I had a very enjoyable day yesterday helping EDINA celebrate 10 years of the Digimap service. What began as an eLib project and experiment with 6 Universities in 1996 has grown to a mature service with over 100,000 users, 45,000 of them active, in pretty much every UK University, and soon in UK schools as well.
In 1996 I was Programme Director of the eLib Programme, and my earliest email about Digimap was from the JISC money man, Dave Cook, on 30 January 1996 to Peter Burnhill of the Edinburgh Data Library (as it then was). Dave told Peter we were interested in his idea (for an Images project!) but had a few concerns (that the Ordnance Survey might not agree to let us use their mapping data; it’s hard to remember now how difficult some of those 1990s persuasions were!). Three days later, Dave was offering real money, although it had to be spent by 20 March that year. Done!
By late 1997 the Digimap project (*) had a trial service; I remember experimenting with it and having some problems (this was with Netscape 3 on a PowerMac Duo or something like that; woefully under-powered in retrospect). By the end of 1999, they were moving to a new GIS system, and we were beginning to discuss turning Digimap into a service, and that went live in January 2000. They had to get 37 subscribing Universities by a particular deadline, and I think managed 39 by somewhat earlier.
Since then the service has grown in scope, quality, usage and value. In my personal opinion (full disclosure, I’m not neutral here, having been associated with it through advisory groups of various kinds throughout its life), Digimap is the best service funded by JISC. Best in quality, best in professionalism, best in innovation, best in support. A lot of people deserve credit for that, and EDINA should all be extremely proud of what they have created. By the way, the OS have managed some major shifts in attitude over the years, from suspicious tolerance through to strong support, and the success is partly down to them, and to the efforts of the negotiators in what is now JISC Collections.
As well as various forms of OS mapping for GB (whose trademark names always escape me... and it is GB rather than UK, for weird historical reasons), Digimap now offers 4 “epochs” of historic maps from Landmark, plus Geology maps from BGS and Marine maps from SeaZone. Due to licence restrictions it is only available to registered staff and students at subscribing UK institutions, but I hope that those of you unlucky enough not to fall in that category can soon read more about it on the pages to be put up related to the celebration.

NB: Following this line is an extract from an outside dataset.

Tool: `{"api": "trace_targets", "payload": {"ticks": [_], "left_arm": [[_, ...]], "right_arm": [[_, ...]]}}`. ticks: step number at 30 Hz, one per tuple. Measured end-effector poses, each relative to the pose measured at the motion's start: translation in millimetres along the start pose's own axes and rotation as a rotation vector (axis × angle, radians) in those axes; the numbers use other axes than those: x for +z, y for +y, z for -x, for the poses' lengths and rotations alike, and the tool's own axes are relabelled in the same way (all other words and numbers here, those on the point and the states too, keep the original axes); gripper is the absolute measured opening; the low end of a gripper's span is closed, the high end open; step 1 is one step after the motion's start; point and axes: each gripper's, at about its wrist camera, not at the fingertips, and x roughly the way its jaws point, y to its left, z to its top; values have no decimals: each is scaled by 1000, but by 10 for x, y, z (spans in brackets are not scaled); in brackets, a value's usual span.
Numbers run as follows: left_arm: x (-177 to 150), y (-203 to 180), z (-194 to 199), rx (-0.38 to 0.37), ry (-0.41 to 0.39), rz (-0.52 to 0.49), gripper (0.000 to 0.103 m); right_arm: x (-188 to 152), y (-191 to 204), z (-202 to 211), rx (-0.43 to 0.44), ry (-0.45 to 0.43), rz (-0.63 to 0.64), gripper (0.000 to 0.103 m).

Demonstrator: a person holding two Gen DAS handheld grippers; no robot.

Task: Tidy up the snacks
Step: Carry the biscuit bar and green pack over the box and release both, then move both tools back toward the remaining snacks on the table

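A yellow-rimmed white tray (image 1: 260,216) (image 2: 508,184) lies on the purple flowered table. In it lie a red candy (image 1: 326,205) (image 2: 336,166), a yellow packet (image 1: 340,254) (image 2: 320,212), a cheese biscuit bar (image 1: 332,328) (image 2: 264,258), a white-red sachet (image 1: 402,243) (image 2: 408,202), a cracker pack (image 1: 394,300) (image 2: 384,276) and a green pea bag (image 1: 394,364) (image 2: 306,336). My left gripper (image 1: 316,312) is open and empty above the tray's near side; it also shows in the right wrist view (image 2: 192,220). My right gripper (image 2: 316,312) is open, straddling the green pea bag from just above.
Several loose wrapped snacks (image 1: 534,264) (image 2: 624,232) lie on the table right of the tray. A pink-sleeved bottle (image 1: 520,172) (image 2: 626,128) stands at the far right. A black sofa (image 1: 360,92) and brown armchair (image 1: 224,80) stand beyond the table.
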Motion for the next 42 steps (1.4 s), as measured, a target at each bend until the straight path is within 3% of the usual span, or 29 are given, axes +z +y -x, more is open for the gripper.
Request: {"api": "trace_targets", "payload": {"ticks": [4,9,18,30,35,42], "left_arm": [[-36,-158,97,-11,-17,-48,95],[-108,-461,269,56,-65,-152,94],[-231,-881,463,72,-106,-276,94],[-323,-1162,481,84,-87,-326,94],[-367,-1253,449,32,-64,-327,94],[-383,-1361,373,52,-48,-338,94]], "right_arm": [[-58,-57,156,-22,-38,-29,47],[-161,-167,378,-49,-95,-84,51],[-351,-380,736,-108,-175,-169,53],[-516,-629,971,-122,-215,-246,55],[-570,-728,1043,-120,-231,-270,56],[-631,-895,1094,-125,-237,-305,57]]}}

Digimap has been a bit clunky at times compared with the innovations introduced by some others, but with the new underlying GIS, the interfaces are being upgraded; they now have “slippy maps” (called Digimap Roam) on the base service, and it looks really smart and much more functional. It's tough for a small group to keep up with the likes of Google, Yahoo and MS! Soon this slippy map interface will be extended to the Historic service (“Ancient Roam”?), Geology (“Rock’n Roam”?) and Marine (a rather dull “H2Roam”!)… I think those might be internal names, but if you can complete the set with an even punnier marine name, who knows they might keep them!
The day was good fun, and we heard quite a bit about what Digimap is and how it is being used (far more widely than geography departments). The most exciting was a student project using Digimap and a GPS for a light aircraft CFIT-avoidance system (CFIT is Controlled Flight Into Terrain, referred to as “having a bad day”!). We heard from the data suppliers, with a bit more about what’s coming. It was interesting to hear the OS man talking about moves towards Linked Data; I wasn’t sure how that would square with the closed access, but I think I muddled my question (confused Linked Data with OGC web services, I suspect). The service providers didn’t appear to be talking to each other about Linked Data, which might be a good start.
A highlight was the closing keynote from Vanessa Lawrence, CEO of OS, clearly extremely supportive of OS. Choosing her words very carefully (she is not allowed to influence anyone) she outlined the government’s open data initiative and the consultation on its implications for the OS; this consultation closes late March 2010, but she urged us to make any responses, whether collectively or as private citizens well before then. The consultation isn’t simply “should we open up access to OS data?”, it’s much more “how can we open up access to OS data and still sustain the quality of the data into the future”.
The celebration ended with a reception and dinner, with an amusing after-dinner talk by Michael Parker, author of Map Addict. All in all, a very enjoyable and worthwhile day to celebrate a significant anniversary.
PS the twitter tag is #digimap10; I’m not going to tag the post with it, as I’ve got far too many one-time tags that are a pain to manage…
PPS (*) Unfortunately the original Digimap project pages seem to have vanished, and the earliest Wayback Machine gathers appear to be faulty; the first successful gather I can find is
http://web.archive.org/web/20011021051021/edina.ac.uk/digimap/
... which seems to refer to the service, not the project.